#### What is being asked
Make an exact copy of the lines starting at the top of the listing below and ending at the line that contains "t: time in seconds", inclusive.

#### Input data
════════

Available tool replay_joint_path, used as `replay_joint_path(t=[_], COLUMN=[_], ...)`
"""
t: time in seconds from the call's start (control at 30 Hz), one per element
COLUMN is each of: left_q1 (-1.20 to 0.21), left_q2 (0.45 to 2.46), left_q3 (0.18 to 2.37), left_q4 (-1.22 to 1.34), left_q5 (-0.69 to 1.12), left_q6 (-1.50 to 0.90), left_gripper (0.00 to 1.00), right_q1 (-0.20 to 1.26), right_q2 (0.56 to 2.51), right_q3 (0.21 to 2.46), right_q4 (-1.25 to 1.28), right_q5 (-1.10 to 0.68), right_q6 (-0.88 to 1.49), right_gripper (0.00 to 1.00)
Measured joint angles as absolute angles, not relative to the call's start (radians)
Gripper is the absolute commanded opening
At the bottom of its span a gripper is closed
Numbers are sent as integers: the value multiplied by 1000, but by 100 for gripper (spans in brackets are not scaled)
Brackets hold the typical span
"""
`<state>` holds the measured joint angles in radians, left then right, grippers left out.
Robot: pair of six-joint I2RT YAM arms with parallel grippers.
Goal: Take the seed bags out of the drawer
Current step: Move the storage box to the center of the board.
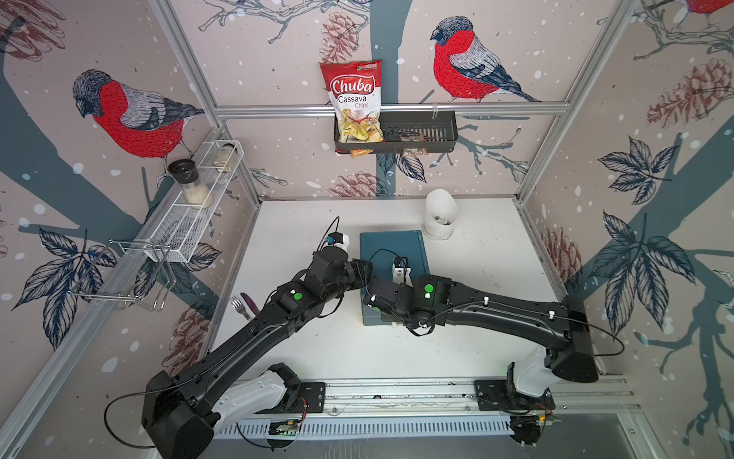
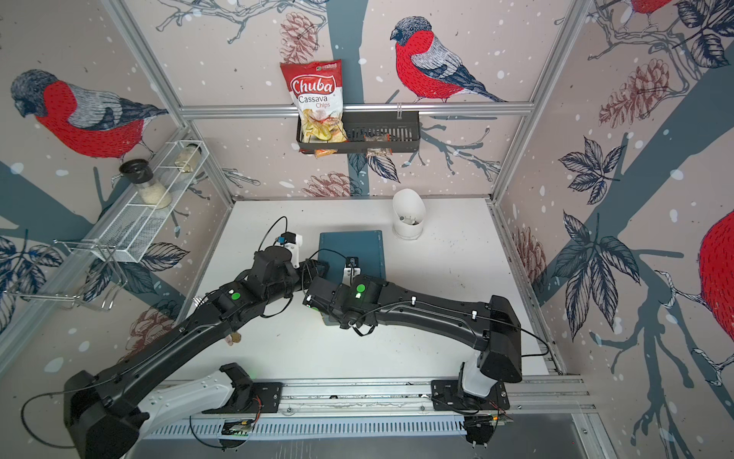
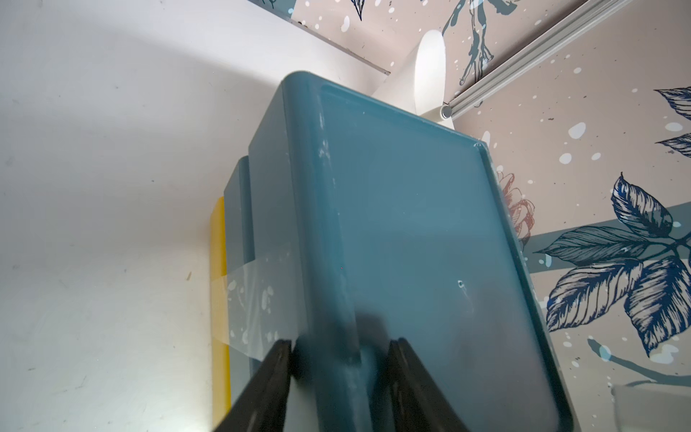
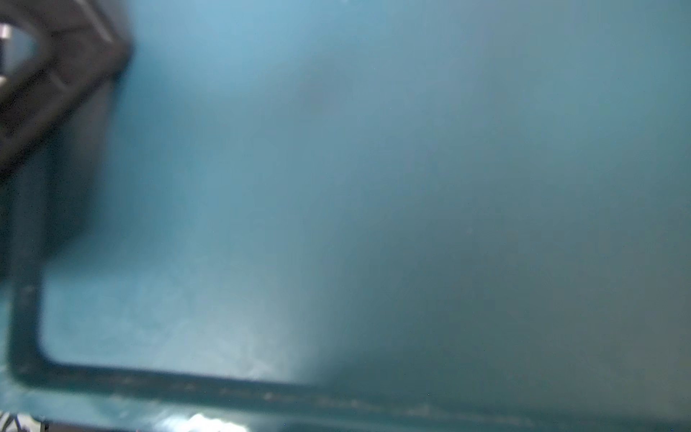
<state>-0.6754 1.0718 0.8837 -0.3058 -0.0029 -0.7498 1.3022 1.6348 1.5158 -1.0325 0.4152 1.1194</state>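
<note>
Seed bags are not seen in any view; they are judged to be shut inside the cabinet (image 1: 393, 248), the teal box standing mid-table with its long axis running from the robot's side toward the back wall. No packet is seen on the table (image 1: 476, 278) or in either claw. The drawer front is taken to be the cabinet's near end. That end is covered in both top views by the right arm (image 1: 496, 314), so whether the drawer is drawn out at all cannot be told.

The left claw (image 3: 340, 342) is set at the cabinet's left top edge, toward the near end. In the left wrist view its jaws are held apart astride that rounded edge, one finger (image 3: 273, 370) outside by the side wall and the other over the top panel. A sliver of shadow seems to be left at the inner finger, so a firm pinch cannot be confirmed. The right claw (image 1: 373, 304) is placed over the near end of the top, its jaws hidden beneath its own wrist. Only a blurred teal panel and rim are given by the right wrist view, and the jaws' state cannot be told.

The bags are thus placed below both claws and behind the front face. The right claw is the nearer to that face. A pull along the long axis, toward the robot, is judged to be called for, with the cabinet steadied by the left.
</note>
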Motion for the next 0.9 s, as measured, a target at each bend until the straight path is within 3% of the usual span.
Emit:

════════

#### Solution to the problem
Available tool replay_joint_path, used as `replay_joint_path(t=[_], COLUMN=[_], ...)`
"""
t: time in seconds from the call's start (control at 30 Hz), one per element

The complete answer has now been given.